- **Records supplied**:
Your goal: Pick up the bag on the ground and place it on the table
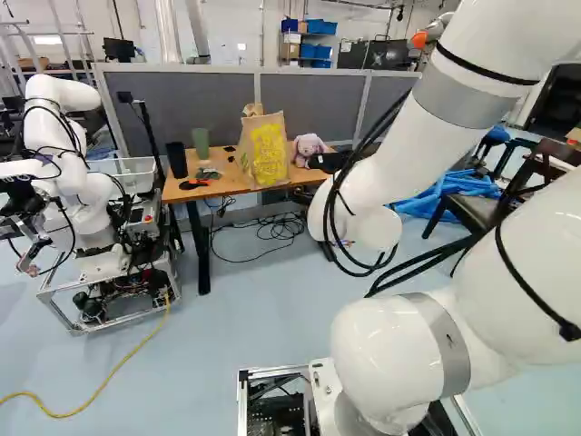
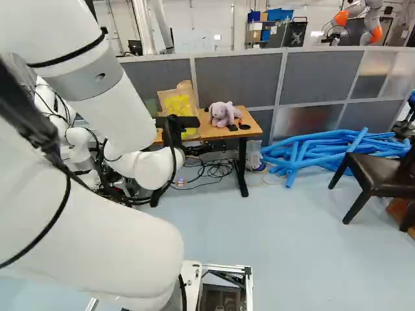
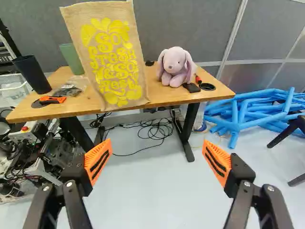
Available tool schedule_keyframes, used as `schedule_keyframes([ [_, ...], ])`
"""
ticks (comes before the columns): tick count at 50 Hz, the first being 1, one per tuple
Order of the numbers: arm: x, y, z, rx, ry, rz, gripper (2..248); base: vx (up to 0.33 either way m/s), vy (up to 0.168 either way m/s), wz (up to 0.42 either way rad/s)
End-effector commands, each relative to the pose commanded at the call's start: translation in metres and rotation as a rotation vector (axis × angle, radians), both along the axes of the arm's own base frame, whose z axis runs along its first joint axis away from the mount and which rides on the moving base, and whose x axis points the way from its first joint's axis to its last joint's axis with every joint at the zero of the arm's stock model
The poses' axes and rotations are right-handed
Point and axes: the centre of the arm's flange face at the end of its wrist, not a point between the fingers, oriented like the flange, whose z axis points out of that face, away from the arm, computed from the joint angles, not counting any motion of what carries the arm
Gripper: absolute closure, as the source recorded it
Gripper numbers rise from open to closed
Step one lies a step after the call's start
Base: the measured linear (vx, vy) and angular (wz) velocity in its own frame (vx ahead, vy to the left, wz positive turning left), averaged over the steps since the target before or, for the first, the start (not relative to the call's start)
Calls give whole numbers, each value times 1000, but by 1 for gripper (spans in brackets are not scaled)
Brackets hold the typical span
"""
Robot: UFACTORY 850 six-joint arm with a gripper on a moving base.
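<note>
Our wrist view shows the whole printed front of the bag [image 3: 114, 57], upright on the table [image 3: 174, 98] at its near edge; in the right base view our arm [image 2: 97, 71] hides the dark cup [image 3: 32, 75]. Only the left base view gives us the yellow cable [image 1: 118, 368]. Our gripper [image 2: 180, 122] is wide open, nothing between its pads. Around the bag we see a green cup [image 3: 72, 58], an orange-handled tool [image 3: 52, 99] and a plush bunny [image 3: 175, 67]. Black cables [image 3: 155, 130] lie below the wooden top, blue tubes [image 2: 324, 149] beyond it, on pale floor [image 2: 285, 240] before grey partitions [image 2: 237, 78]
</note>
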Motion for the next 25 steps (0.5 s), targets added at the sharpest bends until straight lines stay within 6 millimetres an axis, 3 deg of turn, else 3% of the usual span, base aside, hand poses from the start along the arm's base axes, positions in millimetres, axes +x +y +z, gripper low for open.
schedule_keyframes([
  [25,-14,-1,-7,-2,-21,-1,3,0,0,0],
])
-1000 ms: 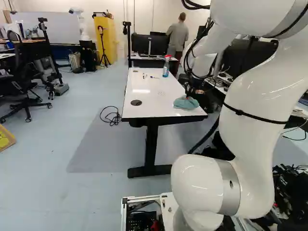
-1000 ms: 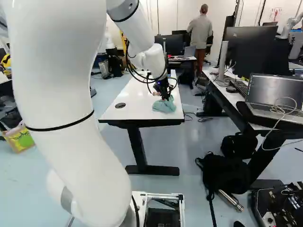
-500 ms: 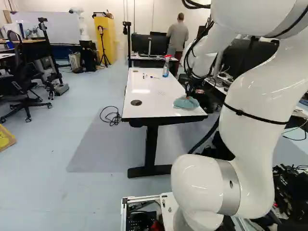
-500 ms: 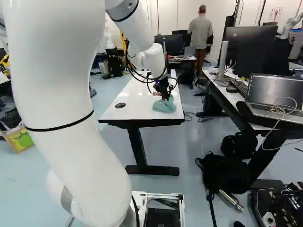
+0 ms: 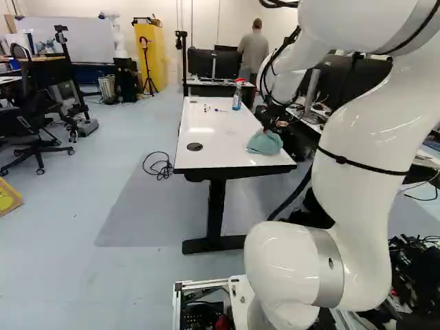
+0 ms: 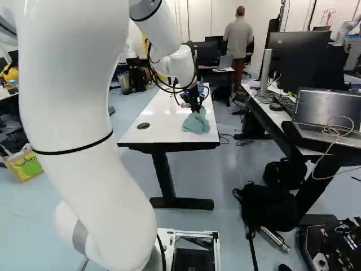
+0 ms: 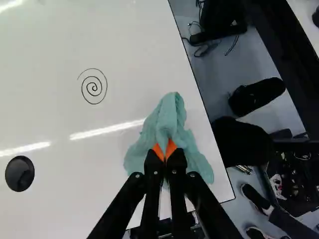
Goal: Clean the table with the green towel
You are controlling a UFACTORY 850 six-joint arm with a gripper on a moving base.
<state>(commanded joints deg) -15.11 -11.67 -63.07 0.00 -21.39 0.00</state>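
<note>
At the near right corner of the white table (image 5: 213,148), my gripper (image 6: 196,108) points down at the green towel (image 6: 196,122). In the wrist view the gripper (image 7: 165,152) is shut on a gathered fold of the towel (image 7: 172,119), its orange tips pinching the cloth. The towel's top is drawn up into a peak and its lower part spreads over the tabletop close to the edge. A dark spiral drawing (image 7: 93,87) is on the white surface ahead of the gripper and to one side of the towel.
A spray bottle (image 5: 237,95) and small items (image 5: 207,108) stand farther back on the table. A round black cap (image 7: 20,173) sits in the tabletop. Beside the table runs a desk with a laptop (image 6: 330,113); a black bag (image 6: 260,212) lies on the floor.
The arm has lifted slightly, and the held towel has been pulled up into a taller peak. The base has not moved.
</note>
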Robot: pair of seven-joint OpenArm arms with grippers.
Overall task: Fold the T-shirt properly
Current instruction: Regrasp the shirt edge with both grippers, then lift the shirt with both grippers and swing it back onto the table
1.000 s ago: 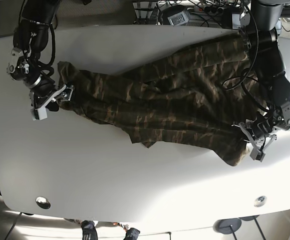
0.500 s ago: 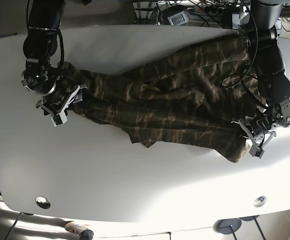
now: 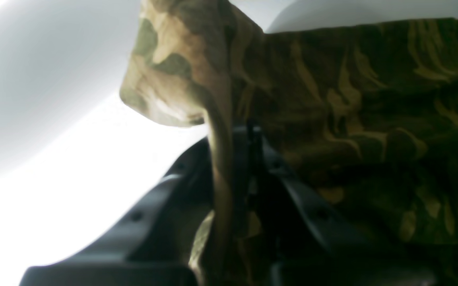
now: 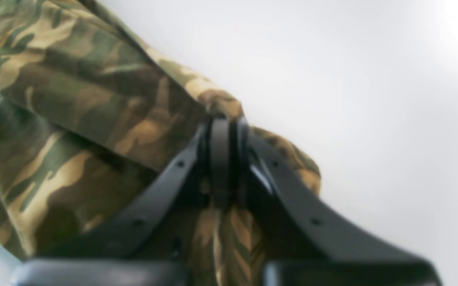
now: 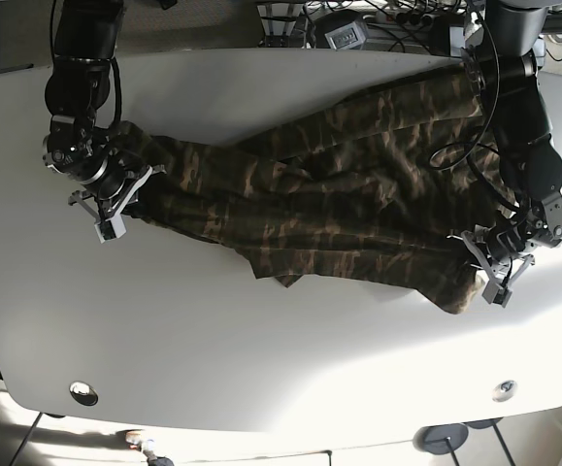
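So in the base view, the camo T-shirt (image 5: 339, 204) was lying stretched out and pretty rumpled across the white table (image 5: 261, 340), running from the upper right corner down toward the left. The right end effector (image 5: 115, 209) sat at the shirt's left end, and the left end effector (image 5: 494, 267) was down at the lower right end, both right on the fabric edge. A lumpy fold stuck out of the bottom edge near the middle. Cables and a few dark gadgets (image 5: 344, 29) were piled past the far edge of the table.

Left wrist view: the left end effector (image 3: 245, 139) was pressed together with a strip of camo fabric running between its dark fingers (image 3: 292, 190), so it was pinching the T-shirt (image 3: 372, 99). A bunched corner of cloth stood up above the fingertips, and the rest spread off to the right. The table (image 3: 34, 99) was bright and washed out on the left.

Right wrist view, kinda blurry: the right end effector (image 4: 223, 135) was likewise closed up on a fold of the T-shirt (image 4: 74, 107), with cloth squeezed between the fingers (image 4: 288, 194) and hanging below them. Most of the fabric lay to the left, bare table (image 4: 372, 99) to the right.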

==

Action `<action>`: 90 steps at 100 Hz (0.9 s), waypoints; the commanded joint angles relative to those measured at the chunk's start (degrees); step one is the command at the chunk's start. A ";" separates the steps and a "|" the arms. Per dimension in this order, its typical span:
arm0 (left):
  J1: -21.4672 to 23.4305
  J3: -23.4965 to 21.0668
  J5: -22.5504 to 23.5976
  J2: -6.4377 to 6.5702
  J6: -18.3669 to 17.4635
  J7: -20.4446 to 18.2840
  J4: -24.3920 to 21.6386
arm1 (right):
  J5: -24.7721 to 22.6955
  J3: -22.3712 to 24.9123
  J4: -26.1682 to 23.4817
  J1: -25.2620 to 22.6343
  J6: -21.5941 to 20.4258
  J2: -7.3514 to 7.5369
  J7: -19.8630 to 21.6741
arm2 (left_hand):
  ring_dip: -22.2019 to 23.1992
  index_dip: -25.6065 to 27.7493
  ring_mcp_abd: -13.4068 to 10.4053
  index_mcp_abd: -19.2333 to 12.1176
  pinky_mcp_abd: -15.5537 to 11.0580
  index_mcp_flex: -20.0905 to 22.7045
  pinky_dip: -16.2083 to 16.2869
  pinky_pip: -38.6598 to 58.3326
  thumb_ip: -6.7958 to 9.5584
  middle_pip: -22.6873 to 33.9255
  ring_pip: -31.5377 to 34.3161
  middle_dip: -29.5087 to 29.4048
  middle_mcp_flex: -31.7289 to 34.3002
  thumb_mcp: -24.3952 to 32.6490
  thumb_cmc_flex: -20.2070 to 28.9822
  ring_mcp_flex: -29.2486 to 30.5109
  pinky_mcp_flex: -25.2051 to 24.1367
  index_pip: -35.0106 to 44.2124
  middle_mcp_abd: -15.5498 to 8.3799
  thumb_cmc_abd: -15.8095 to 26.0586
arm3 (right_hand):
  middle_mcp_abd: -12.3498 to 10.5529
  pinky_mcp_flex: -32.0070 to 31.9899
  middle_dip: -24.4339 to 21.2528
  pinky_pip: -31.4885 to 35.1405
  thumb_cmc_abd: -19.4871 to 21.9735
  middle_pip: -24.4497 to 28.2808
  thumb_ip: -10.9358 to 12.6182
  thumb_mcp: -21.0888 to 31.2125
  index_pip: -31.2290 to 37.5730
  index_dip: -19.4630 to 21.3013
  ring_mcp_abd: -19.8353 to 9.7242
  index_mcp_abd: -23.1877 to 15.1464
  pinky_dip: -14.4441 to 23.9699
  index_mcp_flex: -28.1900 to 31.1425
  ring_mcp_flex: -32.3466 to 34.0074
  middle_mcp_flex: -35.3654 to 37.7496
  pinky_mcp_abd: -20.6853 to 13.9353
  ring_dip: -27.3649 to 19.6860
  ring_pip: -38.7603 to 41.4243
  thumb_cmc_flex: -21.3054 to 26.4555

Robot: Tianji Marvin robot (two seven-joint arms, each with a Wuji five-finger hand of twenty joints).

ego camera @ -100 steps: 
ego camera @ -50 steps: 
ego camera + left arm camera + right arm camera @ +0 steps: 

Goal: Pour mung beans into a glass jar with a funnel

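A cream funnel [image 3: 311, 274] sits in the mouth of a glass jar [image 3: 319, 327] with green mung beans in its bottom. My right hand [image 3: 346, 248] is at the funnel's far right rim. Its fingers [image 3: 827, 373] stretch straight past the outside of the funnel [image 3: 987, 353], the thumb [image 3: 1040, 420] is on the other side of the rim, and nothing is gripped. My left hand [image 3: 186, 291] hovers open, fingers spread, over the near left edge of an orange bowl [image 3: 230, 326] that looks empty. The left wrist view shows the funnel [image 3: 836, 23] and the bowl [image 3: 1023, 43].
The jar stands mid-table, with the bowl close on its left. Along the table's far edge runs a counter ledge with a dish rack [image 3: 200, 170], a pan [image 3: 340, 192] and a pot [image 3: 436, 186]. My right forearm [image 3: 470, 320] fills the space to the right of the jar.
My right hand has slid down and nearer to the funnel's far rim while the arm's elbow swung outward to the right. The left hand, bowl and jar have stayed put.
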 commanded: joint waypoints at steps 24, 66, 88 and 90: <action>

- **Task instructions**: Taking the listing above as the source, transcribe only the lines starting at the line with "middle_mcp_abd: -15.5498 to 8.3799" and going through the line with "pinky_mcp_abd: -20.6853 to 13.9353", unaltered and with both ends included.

- **Task solution**:
  middle_mcp_abd: -15.5498 to 8.3799
  thumb_cmc_abd: -15.8095 to 26.0586
arm3 (right_hand):
  middle_mcp_abd: -12.3498 to 10.5529
  pinky_mcp_flex: -32.0070 to 31.9899
  middle_dip: -24.4339 to 21.2528
  pinky_pip: -31.4885 to 35.1405
  thumb_cmc_abd: -19.4871 to 21.9735
  middle_pip: -24.4497 to 28.2808
  thumb_ip: -10.9358 to 12.6182
  thumb_mcp: -21.0888 to 31.2125
  index_pip: -31.2290 to 37.5730
  index_dip: -19.4630 to 21.3013
  ring_mcp_abd: -19.8353 to 9.7242
  index_mcp_abd: -23.1877 to 15.1464
  pinky_dip: -14.4441 to 23.9699
  index_mcp_flex: -28.1900 to 31.1425
  ring_mcp_flex: -32.3466 to 34.0074
  middle_mcp_flex: -35.3654 to 37.7496
  pinky_mcp_abd: -20.6853 to 13.9353

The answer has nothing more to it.